If you put that a computer should restart and reapply 3x, then the agent will obey you if the computer needs a restart for any reason (see: http://support.bigfix.com/cgi-bin/kbdirect.pl?id=159)… Note that some apps will put computers in a pending restart state often…
You should put a “wait 24 hours between runs” (or some value like that) or just remove the reapply behavior to avoid the multiple restarts… And to answer your question, a restart should remove all pending restart action statuses (as long as the action isn’t closed/expired) and restart needed Fixlets (you might need to wait a bit after restart for the agent to send this Fixlet as unrelevant).
Here’s how I’m presently handling it, complicated by the fact that some users want notifications and not all patches need a reboot:
either:
build a baseline with a postaction (lastbaseline component, with includeingroupreleavence"=false). This component determines if we need a reboot, caused by BES Action. (you can also do a pre-action, that determines if you needed to reboot before you started patching…if you want).
when
setting "PATCH_2009_Q3"="{now}" on "{now}" for client
if {if(name of operating system starts with "Win") then((exists key "HKEY_LOCAL_MACHINE\SOFTWARE\BigFix\EnterpriseClient\BESPendingRestart" of it AND exists value "BESPendingRestart" of key "HKEY_LOCAL_MACHINE\SOFTWARE\BigFix\EnterpriseClient\BESPendingRestart" of it) of registry OR (exists key "HKEY_LOCAL_MACHINE\Software\Microsoft\Windows\CurrentVersion\RunServicesOnce" of it AND exists value "BESPendingRestart" of key "HKEY_LOCAL_MACHINE\Software\Microsoft\Windows\CurrentVersion\RunServicesOnce" of it) of registry) else (true)}
setting "PATCH_rebootneededbypatch"="1" on "{now}" for client
else
setting "PATCH_rebootneededbypatch"="0" on "{now}" for client
endif
true
Now I know, when my Q3 patches were applied, and if I need a reboot (caused by the patch…assuming there is no other pre-existing reboot condition caused by BES).
OR
You can do a similar thing in the action screen for deploying baselines too.

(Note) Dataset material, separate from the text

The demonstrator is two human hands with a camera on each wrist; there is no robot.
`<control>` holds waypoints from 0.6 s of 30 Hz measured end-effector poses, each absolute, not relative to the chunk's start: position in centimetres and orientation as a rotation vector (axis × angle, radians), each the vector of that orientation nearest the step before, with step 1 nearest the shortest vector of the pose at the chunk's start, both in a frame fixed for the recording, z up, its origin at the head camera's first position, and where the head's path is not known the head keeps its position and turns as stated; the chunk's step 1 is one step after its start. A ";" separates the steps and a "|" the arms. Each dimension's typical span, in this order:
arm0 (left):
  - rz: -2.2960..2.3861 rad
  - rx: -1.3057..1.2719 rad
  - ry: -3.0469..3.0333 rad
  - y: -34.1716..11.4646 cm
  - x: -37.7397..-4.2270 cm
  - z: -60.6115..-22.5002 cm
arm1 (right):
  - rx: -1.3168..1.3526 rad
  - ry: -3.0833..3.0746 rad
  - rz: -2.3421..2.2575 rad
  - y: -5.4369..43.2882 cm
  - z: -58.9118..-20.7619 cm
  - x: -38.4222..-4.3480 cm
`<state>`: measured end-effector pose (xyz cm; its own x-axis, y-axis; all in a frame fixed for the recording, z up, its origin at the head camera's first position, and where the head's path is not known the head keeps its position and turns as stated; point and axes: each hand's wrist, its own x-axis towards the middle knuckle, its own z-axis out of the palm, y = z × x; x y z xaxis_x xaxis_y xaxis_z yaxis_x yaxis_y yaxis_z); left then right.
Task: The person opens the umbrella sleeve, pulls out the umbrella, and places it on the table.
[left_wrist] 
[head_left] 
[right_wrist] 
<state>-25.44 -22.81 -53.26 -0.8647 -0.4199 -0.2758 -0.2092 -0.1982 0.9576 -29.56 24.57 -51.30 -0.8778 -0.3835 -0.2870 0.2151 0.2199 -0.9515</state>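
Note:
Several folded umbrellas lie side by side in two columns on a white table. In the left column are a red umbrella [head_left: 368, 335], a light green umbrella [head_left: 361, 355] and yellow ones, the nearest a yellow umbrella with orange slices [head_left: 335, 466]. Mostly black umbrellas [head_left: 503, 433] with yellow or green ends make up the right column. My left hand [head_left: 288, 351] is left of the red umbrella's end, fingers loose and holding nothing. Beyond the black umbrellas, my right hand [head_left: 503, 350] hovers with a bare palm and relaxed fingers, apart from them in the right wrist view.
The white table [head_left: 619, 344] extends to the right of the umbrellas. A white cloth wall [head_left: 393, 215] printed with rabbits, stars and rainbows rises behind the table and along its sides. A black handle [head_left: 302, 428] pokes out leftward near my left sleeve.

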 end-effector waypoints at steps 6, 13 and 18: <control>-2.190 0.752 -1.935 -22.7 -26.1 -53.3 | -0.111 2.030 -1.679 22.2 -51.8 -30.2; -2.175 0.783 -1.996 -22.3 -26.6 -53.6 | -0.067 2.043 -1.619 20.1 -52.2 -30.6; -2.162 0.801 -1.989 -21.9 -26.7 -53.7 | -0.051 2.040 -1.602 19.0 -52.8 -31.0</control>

I put it in the baseline itsef because my wizard is intended to reduce operations requirements (and mistakes).
Now, I have a separate fixlet that will prompt a user to reboot if they have both “reboot needed caused by bes” AND setting “PATCH_rebootneededbypatch” (I’d also check that the effective date of the setting is > 1 or 2 hours from “now”)
Now, just to cater for the fact that they may reboot on their own (and not use the fixlet), I have another fixlet that looks for “PATCH_rebootneededbypatch”=“1” but (reboot needed caused by BES)=false. This just sets “PATCH_rebootneededbypatch”=0.
I probably did a horrible job of explaining all that because I am in a rush today…
I need to reread it a couple of times and digest it. Right now, I am rathole-ing on redploying all my agents because re just did a fresh reinstall of the BES server . sigh.